Justice and Wisdom

The introduction to the Gospel of Luke uses four Greek words that appear only in the two books attributed to him. Some of the other vocabulary in that passage occurs elsewhere only in the Pastoral Letters to Titus and Timothy for which some speculate that Luke served as amanuensis to Paul. Simularities in the erudite Greek grammar used by Luke also indicate he may have translated the book of Hebrews from Paul’s Hebrew into Greek.
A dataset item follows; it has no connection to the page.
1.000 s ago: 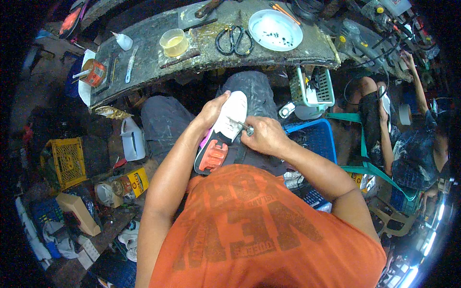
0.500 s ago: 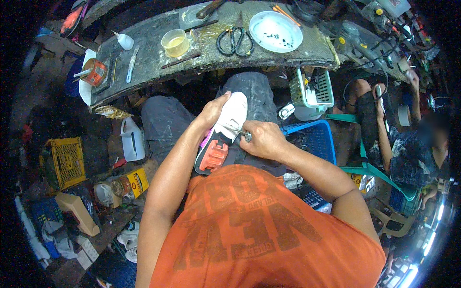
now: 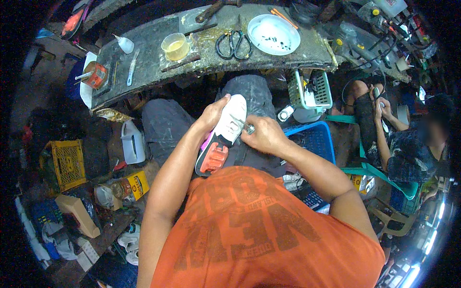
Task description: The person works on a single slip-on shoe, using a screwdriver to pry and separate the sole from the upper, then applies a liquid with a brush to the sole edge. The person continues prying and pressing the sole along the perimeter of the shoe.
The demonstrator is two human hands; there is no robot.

Biblical scholar, agnostic Quaker, and controversial pacificst Henry Cadbury undertook to compare Luke’s vocabulary to that of the corpus of Greek literature known in 1919 and found, “of the 475 words of the Gospel and Acts considered to be significant, 29 per cent to be common Attic words, 6 per cent to be words used chiefly by one writer before Aristotle, 18 per cent to be words chiefly found in poetry, 42 per cent to be words found in post-classical prose, including Aristotle, and 5 per cent to be words first appearing in Luke.” Having learned all this after the fact makes me feel better about the fact that it took me 20 minutes and multiple trips the the Greek dictionary to read that first long sentence.
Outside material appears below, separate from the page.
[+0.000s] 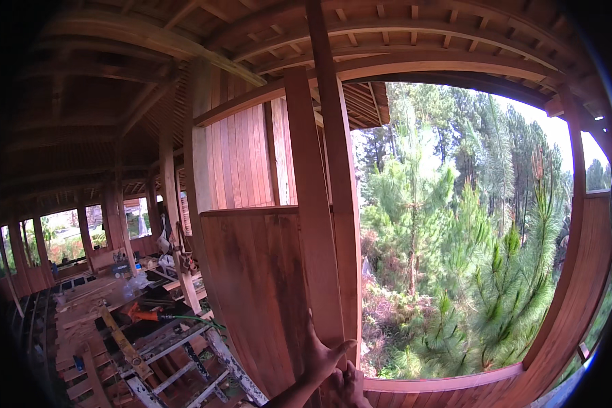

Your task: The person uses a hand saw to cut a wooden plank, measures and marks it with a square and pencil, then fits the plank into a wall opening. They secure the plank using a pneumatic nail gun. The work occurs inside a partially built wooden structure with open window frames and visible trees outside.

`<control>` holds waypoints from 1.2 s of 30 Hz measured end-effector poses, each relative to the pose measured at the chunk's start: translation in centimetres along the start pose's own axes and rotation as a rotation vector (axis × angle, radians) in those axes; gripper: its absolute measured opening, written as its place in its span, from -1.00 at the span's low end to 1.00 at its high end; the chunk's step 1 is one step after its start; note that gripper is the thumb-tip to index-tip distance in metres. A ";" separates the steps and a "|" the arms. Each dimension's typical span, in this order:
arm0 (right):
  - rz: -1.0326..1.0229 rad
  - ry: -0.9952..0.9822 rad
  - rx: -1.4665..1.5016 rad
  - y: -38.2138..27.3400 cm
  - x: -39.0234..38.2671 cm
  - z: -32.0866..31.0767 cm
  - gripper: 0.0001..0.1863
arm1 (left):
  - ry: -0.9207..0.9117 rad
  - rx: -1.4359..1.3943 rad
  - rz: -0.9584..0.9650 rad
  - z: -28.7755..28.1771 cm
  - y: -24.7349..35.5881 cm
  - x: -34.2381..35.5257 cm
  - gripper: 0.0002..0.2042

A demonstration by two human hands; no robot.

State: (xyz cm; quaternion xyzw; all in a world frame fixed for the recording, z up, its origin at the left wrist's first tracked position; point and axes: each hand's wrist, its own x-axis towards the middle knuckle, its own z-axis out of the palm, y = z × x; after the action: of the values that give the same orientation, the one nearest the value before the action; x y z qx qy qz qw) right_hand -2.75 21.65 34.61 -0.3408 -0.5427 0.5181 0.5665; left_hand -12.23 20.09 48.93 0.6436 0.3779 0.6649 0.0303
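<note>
A long reddish-brown wooden plank [314, 204] stands upright before me, slightly tilted, its top near the crossbeam. My left hand [321, 355] clasps its lower part, with a finger along the left edge and the thumb stretched across to the right. Just below and to the right, my right hand [351, 386] has its fingers curled at the plank's lower right side; part of this hand is cut off by the picture's lower edge. A wooden post [338, 163] rises right beside the plank. To the left is a dark wooden wall panel [251, 285].
A paint-spattered ladder [231, 367] stands at lower left. Beyond it are an orange power tool [143, 313] with a green cord, a yellow level-like bar [121, 336] and loose boards over open floor joists. On the right, a window sill [449, 383] borders a large opening onto trees.
</note>
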 end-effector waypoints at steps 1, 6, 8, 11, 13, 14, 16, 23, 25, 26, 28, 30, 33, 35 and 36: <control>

Using less difficult vocabulary, Luke begins his narrative with the miraculous conception of John the Baptist. John’s parents Zechariah and Elizabeth are described as both being “righteous before God” and “walking blamelessly in all the commandments and statues of the Lord.” The word rendered “righteous” here is δίκαιος (di-kai-os). This is the adjective form of the noun δίκη (di-kē), which means Justice. I capitalized that because it’s also the name of a Greek goddess. She makes an appearance in Acts 28:4 when the natives of the island where Paul was shipwrecked invoke her under the assumption that she has intervened to kill by snake bite the “criminal” who escaped death at sea. δίκη is also used in the Septuagint to translate the Hebrew word for lawsuit. δίκαιος is often translated as just.In that same sentence another derivation of δίκη appears. The “statutes” of the Lord are His δικαίωμα (di-kia-ō-ma), literally “an act of justice.” So John’s parents were just because they followed rules of justice.
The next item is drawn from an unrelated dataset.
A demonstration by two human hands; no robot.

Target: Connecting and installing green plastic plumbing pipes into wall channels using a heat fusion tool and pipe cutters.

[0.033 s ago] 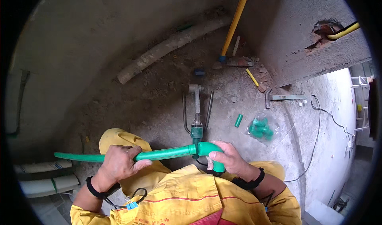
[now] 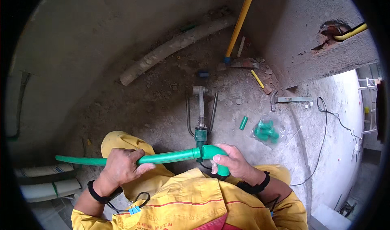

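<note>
Dim floor (image 2: 136, 108) leftward, seemingly free — green tool (image 2: 200, 134) ahead, bag (image 2: 266, 131) rightward.

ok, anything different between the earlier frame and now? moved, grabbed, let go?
Nothing visibly changed: nothing moved, and nothing was picked up or let go. The left hand still grips the green pipe and the right hand the green elbow. The hammer and the bag of green fittings lie where they were.

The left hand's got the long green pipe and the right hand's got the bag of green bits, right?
Not quite: in the head view, the right hand holds the green elbow, not the bag lying on the floor. The left hand does hold the long green pipe.
</note>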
Psalm 19 says “the statutes of the Lord are right, rejoicing the heart.” These rules bring joy. Zechariah was told his son John would cause “joy and gladness, and many will rejoice at his birth.” This son of just parents was also predicted to “turn the hearts of the fathers to the children, and the disobedient to the wisdom of the just, to make ready for the Lord a people prepared.” The disobedient here are the ἀπειθής, that α indicates a lack of something and the rest is the word for “persuade.” Being disobedient means you have not been persuaded that the statutes of the Lord are right and therefore are missing out on the resulting joy. The word Luke uses for “wisdom” is φρόνησις (phro-nēs-is) which comes from one of the verb for “to think.” A more literal translation of the phrase might be “turn…those who have not been persuaded [to] the way of thinking of the just.”


People who are grounded in the statues of true justice simply think differently than others. They find joy in their lives regardless of circumstances. They don’t do unjust things like rioting , burning, and looting in the name of “social justice.” In fact, social justice is an oxymoron. It’s an excuse for accepting no justice at all.